Work task: Produce word for word the lines of the data below running from the one that has "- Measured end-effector" to the one that has "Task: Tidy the", inclusive, and no others.

Collected data:
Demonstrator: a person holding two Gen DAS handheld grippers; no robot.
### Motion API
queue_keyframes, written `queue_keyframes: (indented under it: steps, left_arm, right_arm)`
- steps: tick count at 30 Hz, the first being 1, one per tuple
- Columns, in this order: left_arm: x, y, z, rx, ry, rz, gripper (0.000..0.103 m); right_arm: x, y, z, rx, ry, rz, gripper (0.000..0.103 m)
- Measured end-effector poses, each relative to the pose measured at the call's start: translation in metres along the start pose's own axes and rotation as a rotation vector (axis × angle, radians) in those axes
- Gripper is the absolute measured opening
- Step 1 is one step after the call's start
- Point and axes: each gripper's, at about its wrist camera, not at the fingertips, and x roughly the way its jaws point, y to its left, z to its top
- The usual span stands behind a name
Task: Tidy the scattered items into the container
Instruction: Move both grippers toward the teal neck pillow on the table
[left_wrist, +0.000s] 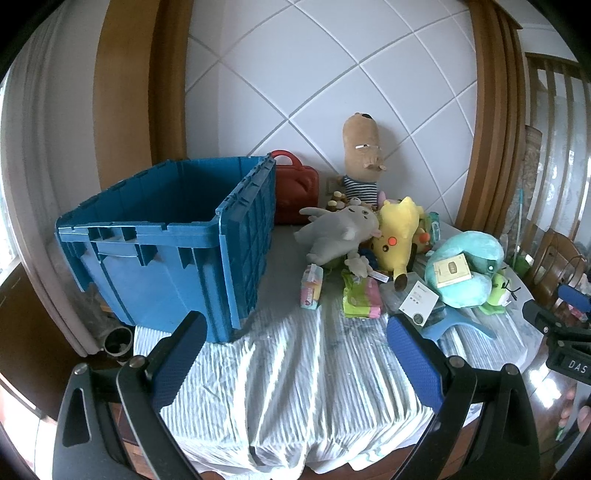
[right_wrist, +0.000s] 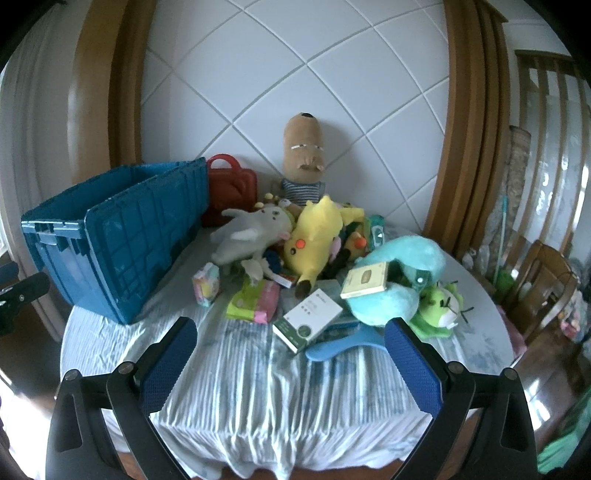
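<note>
Both grippers hung over the near edge of the desk, tilted downward. The left gripper and the right gripper each had their jaws spread wide, with nothing between them. The blue crate stood open and apparently empty on the left of the desk. The scattered things lay heaped to its right: a grey plush, a yellow plush, a teal neck pillow, a white-and-green box and a blue hanger. No item had yet been picked. A sensible start was probably the nearest loose piece, the box, gripped across its narrow sides. Soft toys likely needed a deep bite on the body, not a limb, before being carried over the crate's rim.
</note>
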Motion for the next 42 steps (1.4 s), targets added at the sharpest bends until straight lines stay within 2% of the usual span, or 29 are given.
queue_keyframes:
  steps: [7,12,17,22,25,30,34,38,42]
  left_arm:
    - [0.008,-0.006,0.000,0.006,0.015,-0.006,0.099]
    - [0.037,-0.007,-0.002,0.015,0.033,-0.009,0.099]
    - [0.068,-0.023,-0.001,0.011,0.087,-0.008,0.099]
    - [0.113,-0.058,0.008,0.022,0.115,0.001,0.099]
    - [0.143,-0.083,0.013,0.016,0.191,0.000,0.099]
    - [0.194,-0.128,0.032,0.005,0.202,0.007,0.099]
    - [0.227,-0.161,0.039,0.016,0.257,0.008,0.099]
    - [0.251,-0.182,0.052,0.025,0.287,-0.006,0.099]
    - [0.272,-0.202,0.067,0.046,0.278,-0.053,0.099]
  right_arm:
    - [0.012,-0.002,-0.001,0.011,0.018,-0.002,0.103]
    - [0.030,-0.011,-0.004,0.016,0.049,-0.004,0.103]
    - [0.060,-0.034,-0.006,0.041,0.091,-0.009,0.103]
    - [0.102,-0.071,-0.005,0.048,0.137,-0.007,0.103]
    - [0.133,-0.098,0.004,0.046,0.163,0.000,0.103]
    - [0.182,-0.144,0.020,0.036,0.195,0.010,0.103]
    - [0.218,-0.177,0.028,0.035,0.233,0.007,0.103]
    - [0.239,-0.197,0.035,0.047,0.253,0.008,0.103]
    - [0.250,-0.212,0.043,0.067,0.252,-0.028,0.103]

Problem solution:
- Measured end-effector poses, each relative to the pose measured at the call's start: translation in metres along the start pose's own axes and rotation as a rotation vector (axis × angle, radians) in those axes
- Gripper is the absolute measured opening
- Step 1 is one step after the call's start
- Point and axes: each gripper's, at about its wrist camera, not at the fingertips, and x roughly the way its jaws point, y to its left, z to its top
- The usual span stands behind a name
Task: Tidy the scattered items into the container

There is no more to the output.